Multiple Kafka Clusters Became the Norm, not an Exception!
Multi-cluster and cross-data center deployments of Apache Kafka have become the norm rather than an exception. A Kafka deployment at the edge can be an independent project. However, in most cases, Kafka at the edge is part of an overall Kafka architecture.
Many reasons exist to create more than just one Kafka cluster in your organization:
- Independent Projects
- Hybrid integration
- Edge computing
- Aggregation
- Migration
- Disaster recovery
- Global infrastructure (regional or even cross continent communication)
- Cross-company communication
This blog post focuses on the deployment of Apache Kafka at the edge.

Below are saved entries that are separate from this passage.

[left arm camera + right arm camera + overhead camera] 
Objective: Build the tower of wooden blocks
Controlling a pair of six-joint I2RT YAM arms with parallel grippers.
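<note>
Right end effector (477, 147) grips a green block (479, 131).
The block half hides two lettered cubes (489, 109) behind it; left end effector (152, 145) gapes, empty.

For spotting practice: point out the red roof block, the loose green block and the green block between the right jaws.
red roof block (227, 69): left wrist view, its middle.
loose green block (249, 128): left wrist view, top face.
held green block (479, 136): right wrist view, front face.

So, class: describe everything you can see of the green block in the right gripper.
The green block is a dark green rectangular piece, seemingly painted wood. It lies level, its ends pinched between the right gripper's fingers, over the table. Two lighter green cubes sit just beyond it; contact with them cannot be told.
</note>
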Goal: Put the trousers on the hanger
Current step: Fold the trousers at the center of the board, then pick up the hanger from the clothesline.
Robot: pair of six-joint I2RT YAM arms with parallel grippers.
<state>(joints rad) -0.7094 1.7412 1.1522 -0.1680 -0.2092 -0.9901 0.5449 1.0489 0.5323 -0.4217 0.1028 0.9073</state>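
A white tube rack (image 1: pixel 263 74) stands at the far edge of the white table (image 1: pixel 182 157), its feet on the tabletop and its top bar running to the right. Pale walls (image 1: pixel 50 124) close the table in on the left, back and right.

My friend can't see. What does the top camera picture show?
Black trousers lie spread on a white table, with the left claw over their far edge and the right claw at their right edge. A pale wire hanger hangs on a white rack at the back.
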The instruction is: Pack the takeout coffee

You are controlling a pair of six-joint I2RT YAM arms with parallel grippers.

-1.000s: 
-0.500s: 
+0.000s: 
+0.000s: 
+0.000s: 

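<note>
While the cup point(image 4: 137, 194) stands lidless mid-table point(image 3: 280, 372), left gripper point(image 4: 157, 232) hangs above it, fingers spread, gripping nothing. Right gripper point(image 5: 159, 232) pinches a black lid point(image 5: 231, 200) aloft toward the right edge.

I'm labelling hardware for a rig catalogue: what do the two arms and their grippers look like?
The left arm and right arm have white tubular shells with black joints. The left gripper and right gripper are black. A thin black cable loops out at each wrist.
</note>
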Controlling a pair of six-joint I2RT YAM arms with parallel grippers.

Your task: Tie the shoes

The relation to all the other kinds of Kafka architectures will be discussed in February 2020 at DevNexus in Atlanta. There, I will explain in detail the “architecture patterns for distributed, hybrid and global Apache Kafka deployments“. I will share the slides and a video recording in another blog post after the conference.
Before we think about running Kafka at the edge, we need to define the term “edge”.
What is “The Edge” or “Edge Computing”?
Wikipedia says “edge computing is a distributed computing paradigm which brings computation and data storage closer to the location where it is needed, to improve response times and save bandwidth”. Other benefits include add cost reduction, flexible architecture and separation of concerns.
Apache Kafka at the Edge
Different options exist to discuss “Kafka for edge computing”:
- Only Clients at the Edge: Kafka Clients running at the edge. Kafka Cluster deployed in a Data Center or Public Cloud environment.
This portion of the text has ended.